As the latest banking scandals – and the visceral public reaction – remind us, there has always been a trick to getting the balance right when it comes to money lending. If you too often abuse a strong position to steamroller those who can’t defend themselves, you store up trouble for the future. As bankers are now relearning, there is a price to be paid for cleaning up in the good times without regard for your customer. Both sides of the deal need to stay sweet for the business to be sustainable.
In medieval times, the monasteries were the bully boys. Gradually building up vast firepower through endowments from devoted knights, lonely widows and sharp practices, individual houses became ‘giant vampire squids’, like Goldman Sachs, Barclays or its peers.
All shared the same three golden rules: consolidate, manipulate and accumulate. In theory, the monasteries were more concerned with spiritual matters than modern banks. Yet many proved no more capable of resisting the temptation to dominate and crush anything that stood in their way. As the monastery gathered more resources, the more interest it took in expanding; and the less it took in its local environment and those who tilled the fields, made the candles, and groomed the horses.

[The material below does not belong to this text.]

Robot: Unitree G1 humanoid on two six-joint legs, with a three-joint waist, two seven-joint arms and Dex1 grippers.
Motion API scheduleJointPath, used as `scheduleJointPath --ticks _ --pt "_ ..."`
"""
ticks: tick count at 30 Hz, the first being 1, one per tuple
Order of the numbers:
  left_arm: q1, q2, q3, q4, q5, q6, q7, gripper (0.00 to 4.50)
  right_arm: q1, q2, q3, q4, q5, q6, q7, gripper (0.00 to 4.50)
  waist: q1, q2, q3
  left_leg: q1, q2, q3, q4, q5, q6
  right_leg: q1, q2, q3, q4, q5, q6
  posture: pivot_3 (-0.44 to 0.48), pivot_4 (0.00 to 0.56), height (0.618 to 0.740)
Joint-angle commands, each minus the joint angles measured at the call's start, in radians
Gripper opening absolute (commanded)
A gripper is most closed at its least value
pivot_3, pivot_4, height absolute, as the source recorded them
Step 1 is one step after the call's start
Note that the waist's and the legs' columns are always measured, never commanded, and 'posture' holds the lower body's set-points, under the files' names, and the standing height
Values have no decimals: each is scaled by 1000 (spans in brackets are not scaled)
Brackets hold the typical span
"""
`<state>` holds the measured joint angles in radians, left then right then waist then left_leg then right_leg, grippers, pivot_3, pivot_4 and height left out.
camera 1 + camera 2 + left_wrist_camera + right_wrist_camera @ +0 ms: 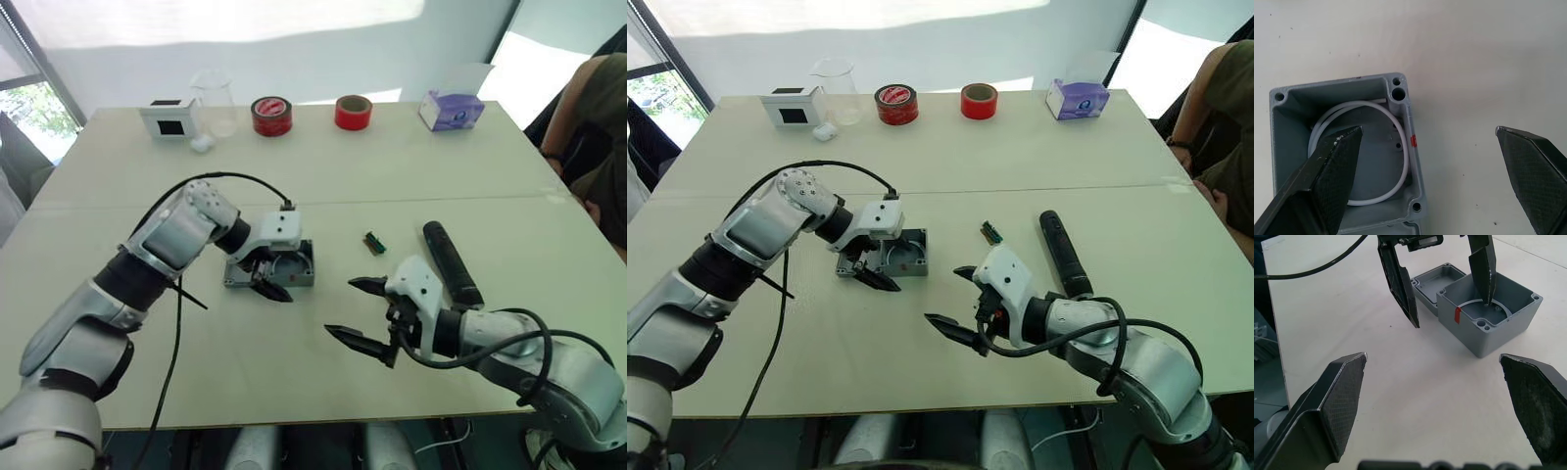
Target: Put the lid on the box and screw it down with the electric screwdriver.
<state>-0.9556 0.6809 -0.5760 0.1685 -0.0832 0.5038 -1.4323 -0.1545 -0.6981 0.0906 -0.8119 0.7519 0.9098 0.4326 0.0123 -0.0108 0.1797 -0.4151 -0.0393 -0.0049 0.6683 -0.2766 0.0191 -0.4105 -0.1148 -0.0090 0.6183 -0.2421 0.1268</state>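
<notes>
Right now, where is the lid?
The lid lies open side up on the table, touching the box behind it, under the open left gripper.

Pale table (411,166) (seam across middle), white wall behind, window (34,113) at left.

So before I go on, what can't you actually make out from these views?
- The lid: in the right wrist view the box and a left gripper finger cover part of it; in the head views the left gripper hides most of it.
- Screws: none can be made out; too small to tell.
- The electric screwdriver: its near end sits behind the right gripper, so the bit is not visible.
- The small green part: too small to identify.
</notes>
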Motion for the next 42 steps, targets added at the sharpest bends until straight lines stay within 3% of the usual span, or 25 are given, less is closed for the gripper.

Like the banks singling out small businesses with good security (hotels and pubs have been a major target for lending in the interest-rate swap fiasco), monasteries were ruthless: particular favourites were knights heading to the Crusades – encouraged to go by the monks themselves – who were given all the money they needed in return for mortgages charged on land to which they might never return.
As Henry VIII might have said, they had it coming: few sympathised with the monks, bloated on fine wine and good food when they were thrown out on to the street during the Reformation, just as few now will take pity on the perpetrators of the predatory practices that have shamed the banks.

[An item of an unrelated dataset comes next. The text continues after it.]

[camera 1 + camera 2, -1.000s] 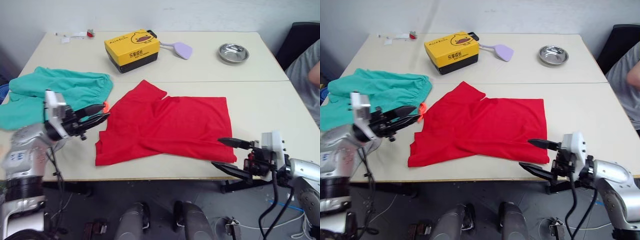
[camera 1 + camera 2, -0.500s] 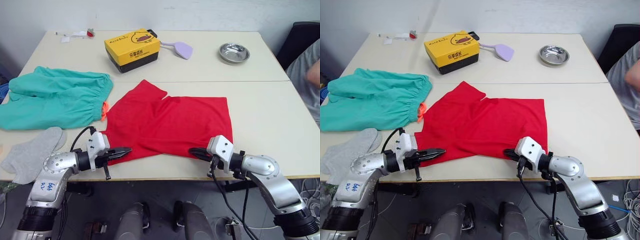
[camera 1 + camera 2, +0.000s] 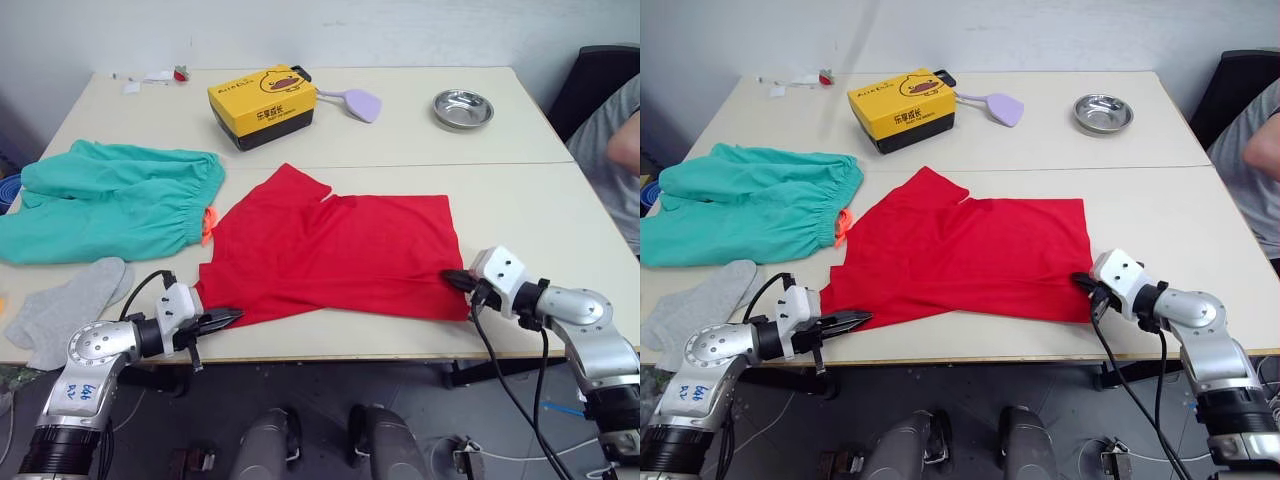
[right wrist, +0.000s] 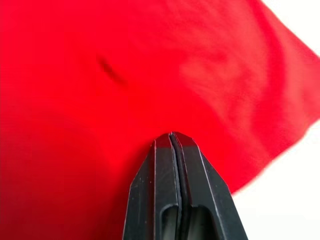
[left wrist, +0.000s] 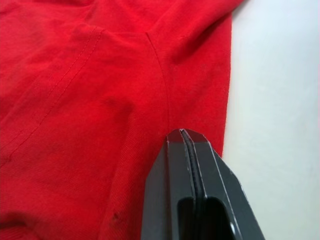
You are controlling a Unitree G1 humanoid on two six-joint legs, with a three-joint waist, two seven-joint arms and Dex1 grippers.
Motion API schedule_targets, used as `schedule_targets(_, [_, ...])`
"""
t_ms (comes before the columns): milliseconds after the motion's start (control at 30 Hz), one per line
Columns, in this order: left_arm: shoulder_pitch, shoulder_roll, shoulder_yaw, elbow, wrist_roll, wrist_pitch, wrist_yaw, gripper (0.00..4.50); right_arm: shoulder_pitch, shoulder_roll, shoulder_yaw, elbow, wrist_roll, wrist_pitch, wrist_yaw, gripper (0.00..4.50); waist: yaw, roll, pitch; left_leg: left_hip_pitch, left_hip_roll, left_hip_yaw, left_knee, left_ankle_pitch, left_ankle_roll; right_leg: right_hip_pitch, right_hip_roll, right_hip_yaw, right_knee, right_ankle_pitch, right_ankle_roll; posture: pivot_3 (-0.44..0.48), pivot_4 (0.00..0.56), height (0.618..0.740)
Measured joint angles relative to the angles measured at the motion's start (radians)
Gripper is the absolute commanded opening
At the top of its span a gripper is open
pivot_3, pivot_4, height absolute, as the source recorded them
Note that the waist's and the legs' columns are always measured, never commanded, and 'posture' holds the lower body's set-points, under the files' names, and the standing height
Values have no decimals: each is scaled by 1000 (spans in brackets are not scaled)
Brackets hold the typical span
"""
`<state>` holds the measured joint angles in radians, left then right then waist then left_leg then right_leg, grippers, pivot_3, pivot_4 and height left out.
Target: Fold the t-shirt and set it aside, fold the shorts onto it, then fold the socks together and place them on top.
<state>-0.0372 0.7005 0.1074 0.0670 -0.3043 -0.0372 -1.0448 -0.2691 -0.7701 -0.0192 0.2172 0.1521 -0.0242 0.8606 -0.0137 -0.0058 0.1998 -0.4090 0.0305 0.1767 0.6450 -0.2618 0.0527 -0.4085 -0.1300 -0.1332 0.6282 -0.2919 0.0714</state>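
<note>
Pinching shut, the left gripper sits at the near left corner of the t-shirt, low over the table edge, its two black fingers pressed flat together with the tips on the red cloth beside a seam; whether a fold of cloth is caught between them cannot be told. The right gripper lies at the near right corner of the same shirt, fingers likewise closed tip to tip and resting on the red fabric close to its hem, and here too a hold on the cloth cannot be confirmed.

The t-shirt is spread mostly flat on the near half of the table, between the two grippers, with one sleeve pointing toward the far left and some creases running across its near edge. Left of it, just beside that sleeve, the teal shorts lie flat with the gathered waist toward the shirt and a bit of orange drawstring showing at the waist. Nearer than the shorts, at the near left edge of the table, lie the grey socks, apart from the shirt and left of the left arm.

On the far half of the table stand a yellow box with a duck face, a lilac spatula-like tool touching its right end, and, well to the right, a small metal bowl. A person's arm shows at the far right edge.
</note>
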Motion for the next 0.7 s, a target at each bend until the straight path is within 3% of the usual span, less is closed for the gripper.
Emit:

The irony is that what spurred the worst excesses in the early 16th century, as in the recent past, is social mobility. Such mobility is something we should all rejoice in. But the more fluid society has become, the greater the incentive to behave selfishly in order to climb the greasy pole. Concern for the common good goes out of the window as self-interest takes over.
As society stratifies, the pressure and anxiety of missing out mounts inexorably: behaviour becomes more aggressive and more self-centred – how to keep up with schools, holidays, fast cars and the rest. So partnerships are replaced by usury: it is all about the means to an end.
In other words, the banks went wrong in exactly the same way as the monasteries: the priests were drawn into competing with rivals, rather than serving the ‘little people’ who got in the way. This is the moral of that most famous of banking tales – The Merchant of Venice. For Shakespeare and his audience, what made Shylock so shocking was not that he lent money, or even that he lent on punitive terms: it was the fact that he insisted on being paid when his mark, Antonio, could not cough up.
Therein lies the disgrace of the interest-rate-swap saga. As the Financial Services Authority (FSA) report on swaps reveals, banks lent to businesses that were carefully singled out as having good security and, in many cases, where cash flow was tight. For the banks, as for Shylock, the temptation was delicious: lend money, then use the unequal position to squeeze more from the relationship. One side stood to lose nothing; the other everything.
One small business after another has gone to the wall, most of them locked in at exactly the moment when the house of cards was coming down in 2007 and 2008 by executives who knew exactly what they were doing. And then there are the businesses whose suffocation has been slow, painful and relentless, crushed into the ground to keep up with covenants and cash requirements that were set in stone at a time when bankers setting these schemes up were raking in the bonuses.
The banks, like the monks and like Shylock, got rich for a reason. But there is, finally, the first hint that justice will be done. Perhaps the FSA will come good on its promise to investigate and deal with the many cases of mis-selling that have taken place.
But that was not what the local populations were after when the monasteries were finally broken by Henry VIII. They wanted more: a new system, new institutions, new clergy, new practices. Today, the Church of England has its own problems; but it serves as a good model for what needs to happen: new regulatory bodies, with teeth as sharp as Henry VIII’s attack dogs during the Reformation, to root out and make examples of rapacious and fat abbots – or now, the executives whose bonuses have been based on inflicting pain on others.
But there is good news too about the puritanism we are on the cusp of. It was, after all, the secret of Britain’s emergence as a great empire. Let’s hope – or perhaps pray – that the banking scandal has an equally silver lining.
• Dr Peter Frankopan is director of the Centre for Byzantine Research at Oxford University and author of The First Crusade: The Call from the East (published by Bodley Head).